ITILのリリース管理
2017.07.26
リリースとは、製品やサービスを公開、発売、運用開始などを意味します。IT業界では「システム開発した製品をリリースする」「バージョンアップパッチをリリースする」など、ソフトを一般公開、運用開始をするときなどに用いられます。ITILのサービス運用を変更した場合、新しいシステムの状態にするときに「リリースする」のように使われます。さて、このリリース作業ですが、古いものから新しいものへと変化をするときとなります。実はIT業界では、このリリースしたときの「履歴」というものは非常に重要な意味を持つことになりますが…。当然、ITILの中でも、このリリースに関する記述があります。
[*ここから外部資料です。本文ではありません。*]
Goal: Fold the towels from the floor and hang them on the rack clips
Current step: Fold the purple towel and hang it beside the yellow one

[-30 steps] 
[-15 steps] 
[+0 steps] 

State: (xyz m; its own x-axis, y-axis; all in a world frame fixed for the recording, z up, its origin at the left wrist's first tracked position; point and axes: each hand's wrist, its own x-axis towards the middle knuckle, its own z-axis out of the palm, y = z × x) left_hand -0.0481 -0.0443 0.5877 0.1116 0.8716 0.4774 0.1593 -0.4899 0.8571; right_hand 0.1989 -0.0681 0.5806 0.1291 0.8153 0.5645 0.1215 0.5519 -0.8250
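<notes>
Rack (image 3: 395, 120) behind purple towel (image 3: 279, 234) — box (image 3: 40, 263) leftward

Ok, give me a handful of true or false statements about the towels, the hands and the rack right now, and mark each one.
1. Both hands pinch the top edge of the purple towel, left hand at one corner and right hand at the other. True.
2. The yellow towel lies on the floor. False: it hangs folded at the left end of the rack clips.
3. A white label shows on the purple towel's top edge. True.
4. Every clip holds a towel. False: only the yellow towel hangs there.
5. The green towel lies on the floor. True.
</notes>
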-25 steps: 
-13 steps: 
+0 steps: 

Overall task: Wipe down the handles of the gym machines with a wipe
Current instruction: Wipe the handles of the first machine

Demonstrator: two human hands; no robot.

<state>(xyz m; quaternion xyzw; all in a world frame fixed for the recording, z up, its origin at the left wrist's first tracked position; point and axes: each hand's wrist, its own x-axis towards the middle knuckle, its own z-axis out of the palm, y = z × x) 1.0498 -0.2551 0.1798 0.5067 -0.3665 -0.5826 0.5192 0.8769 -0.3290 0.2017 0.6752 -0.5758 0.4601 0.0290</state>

ということで、リリース管理について説明をしていきましょう。
■ITILの変更をした場合の「状況」を管理してくれる
ITILがいうリリース管理とは、システムを変更し運用を開始したときの状況を管理するものになります。さて、この「状況」という言葉に含まれる意味というものをイメージすることができますか?
・何故、システムの変更をする必要があったのか?
・どのようにシステムを変更したのか?
・いつからリリース(運用開始)されたのか?
・誰がリリース(運用開始)をしたのか?
・誰が承認をしたのか?
このような事細かい状況がリリース管理の対象となってきます。
■何故リリース管理をしないといけないのか?
先の文章を読んで「こんなに細かいことまで管理をするのか…」と感じた人もいらっしゃることかと。確かに、非常に細かい内容を管理しています。もっと言ってしまうと、先に記載した例はあくまでも一例です。他にも多くのことを管理していることになるわけですが…何故、そこまで管理をしていかないといけないのか?と疑問が頭を過ります。では、何故か?を以下より説明をしていきます。
◇ITの世界ではリリース管理は非常に重要な作業になる
平たく言ってしまえば、何か問題が発生したときに、どこまで戻すか?を管理することができるからです。例えば、ちょっとした変更をした場合、そのちょっとしたものが大きな問題を引き起こす可能性もないわけではありません。そして、大きな問題が発生した場合、直ちに元の状態に戻すわけですが…どこまで戻すのか?という判断が迅速に行えます。他にも、どのような変更を加えたことで、どのような変化が生み出されたのか?などの検証をするときにも大いに役立ちます。リリース管理とは、ある意味で「システムの思い出アルバム」のようなもので、「この時代はこんなことがあった」と思い出すことができるようにしています。そして「こんなことがあった」という情報がシステムの世界では非常に重要になるため、管理をしないといけないわけです。